(Work to be completed)
Give back the listing word for word, from top to bottom.
──────────────────────────────
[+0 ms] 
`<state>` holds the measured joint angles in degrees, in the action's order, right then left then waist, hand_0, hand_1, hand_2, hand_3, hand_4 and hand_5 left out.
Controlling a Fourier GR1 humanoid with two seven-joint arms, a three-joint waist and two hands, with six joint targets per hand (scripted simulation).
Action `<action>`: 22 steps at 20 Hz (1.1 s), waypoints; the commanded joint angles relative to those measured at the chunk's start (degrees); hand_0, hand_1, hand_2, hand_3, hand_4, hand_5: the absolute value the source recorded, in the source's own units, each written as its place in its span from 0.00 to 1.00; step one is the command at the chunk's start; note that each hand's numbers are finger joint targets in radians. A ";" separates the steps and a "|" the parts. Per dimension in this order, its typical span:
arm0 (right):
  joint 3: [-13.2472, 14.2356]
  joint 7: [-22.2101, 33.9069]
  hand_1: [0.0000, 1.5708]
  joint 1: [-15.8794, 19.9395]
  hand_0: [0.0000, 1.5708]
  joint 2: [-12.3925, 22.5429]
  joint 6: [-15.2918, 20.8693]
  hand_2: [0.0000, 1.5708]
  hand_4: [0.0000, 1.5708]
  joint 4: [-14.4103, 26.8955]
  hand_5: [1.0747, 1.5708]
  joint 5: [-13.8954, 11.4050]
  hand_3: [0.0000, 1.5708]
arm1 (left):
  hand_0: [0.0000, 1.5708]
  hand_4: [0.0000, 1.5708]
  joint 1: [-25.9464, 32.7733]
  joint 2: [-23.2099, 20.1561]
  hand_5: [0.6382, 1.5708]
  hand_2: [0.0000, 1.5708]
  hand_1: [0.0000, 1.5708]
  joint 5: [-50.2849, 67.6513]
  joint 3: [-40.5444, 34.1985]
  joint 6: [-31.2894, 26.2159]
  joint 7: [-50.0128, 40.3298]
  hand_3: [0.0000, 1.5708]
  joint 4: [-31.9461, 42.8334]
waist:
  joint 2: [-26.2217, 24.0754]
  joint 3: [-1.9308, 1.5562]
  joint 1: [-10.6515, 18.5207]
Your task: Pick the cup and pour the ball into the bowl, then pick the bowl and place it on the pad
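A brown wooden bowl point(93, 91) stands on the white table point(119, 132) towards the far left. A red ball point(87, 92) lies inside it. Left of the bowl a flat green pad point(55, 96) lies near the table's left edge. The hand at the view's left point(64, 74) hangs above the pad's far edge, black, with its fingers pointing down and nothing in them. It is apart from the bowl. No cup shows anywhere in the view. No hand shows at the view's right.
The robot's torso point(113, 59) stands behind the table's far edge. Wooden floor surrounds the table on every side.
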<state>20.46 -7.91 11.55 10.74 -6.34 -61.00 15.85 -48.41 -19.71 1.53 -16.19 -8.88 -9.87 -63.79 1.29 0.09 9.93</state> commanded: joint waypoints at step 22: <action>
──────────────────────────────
(Finished exercise)
[+0 ms] 
`<state>` holds the measured joint angles in degrees, in the action's order, right then left then waist, hand_0, hand_1, hand_2, hand_3, hand_4 and hand_5 left out.
Controlling a Fourier GR1 humanoid with two seven-joint arms, a three-joint waist and two hands, with six joint targets per hand (scripted simulation).
Action `<action>`: 22 steps at 20 Hz (1.1 s), waypoints; the commanded joint angles relative to those measured at the chunk's start (degrees); hand_0, hand_1, hand_2, hand_3, hand_4, hand_5: the absolute value the source recorded, in the source's own units, each written as its place in its span from 0.00 to 1.00; step one is the command at the chunk's start; note that each hand's numbers are finger joint targets in radians. A ";" separates the steps and a "|" the parts. Per dimension in this order, its typical span:
arm0 (right):
  joint 3: [-13.2472, 14.2356]
  joint 7: [-22.2101, 33.9069]
  hand_1: [0.0000, 1.5708]
  joint 1: [-15.8794, 19.9395]
  hand_0: [0.0000, 1.5708]
  joint 2: [-12.3925, 22.5429]
  joint 6: [-15.2918, 20.8693]
  hand_2: [0.0000, 1.5708]
  hand_4: [0.0000, 1.5708]
  joint 4: [-14.4103, 26.8955]
  hand_5: [1.0747, 1.5708]
  joint 5: [-13.8954, 11.4050]
  hand_3: [0.0000, 1.5708]
arm1 (left):
  hand_0: [0.0000, 1.5708]
  hand_4: [0.0000, 1.5708]
  joint 1: [-25.9464, 32.7733]
  joint 2: [-23.2099, 20.1561]
  hand_5: [0.6382, 1.5708]
  hand_2: [0.0000, 1.5708]
  hand_1: [0.0000, 1.5708]
  joint 5: [-50.2849, 67.6513]
  joint 3: [-40.5444, 34.1985]
  joint 6: [-31.2894, 26.2159]
  joint 7: [-50.0128, 40.3298]
  hand_3: [0.0000, 1.5708]
  joint 4: [-31.9461, 42.8334]
waist:
  joint 2: [-26.2217, 24.0754]
  joint 3: [-1.9308, 1.5562]
  joint 1: [-10.6515, 18.5207]
Your task: Pick the cup and pour the ball into the bowl, then pick the bowl and place it on the pad
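A brown wooden bowl point(93, 91) stands on the white table point(119, 132) towards the far left. A red ball point(87, 92) lies inside it. Left of the bowl a flat green pad point(55, 96) lies near the table's left edge. The hand at the view's left point(64, 74) hangs above the pad's far edge, black, with its fingers pointing down and nothing in them. It is apart from the bowl. No cup shows anywhere in the view. No hand shows at the view's right.
The robot's torso point(113, 59) stands behind the table's far edge. Wooden floor surrounds the table on every side.
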<state>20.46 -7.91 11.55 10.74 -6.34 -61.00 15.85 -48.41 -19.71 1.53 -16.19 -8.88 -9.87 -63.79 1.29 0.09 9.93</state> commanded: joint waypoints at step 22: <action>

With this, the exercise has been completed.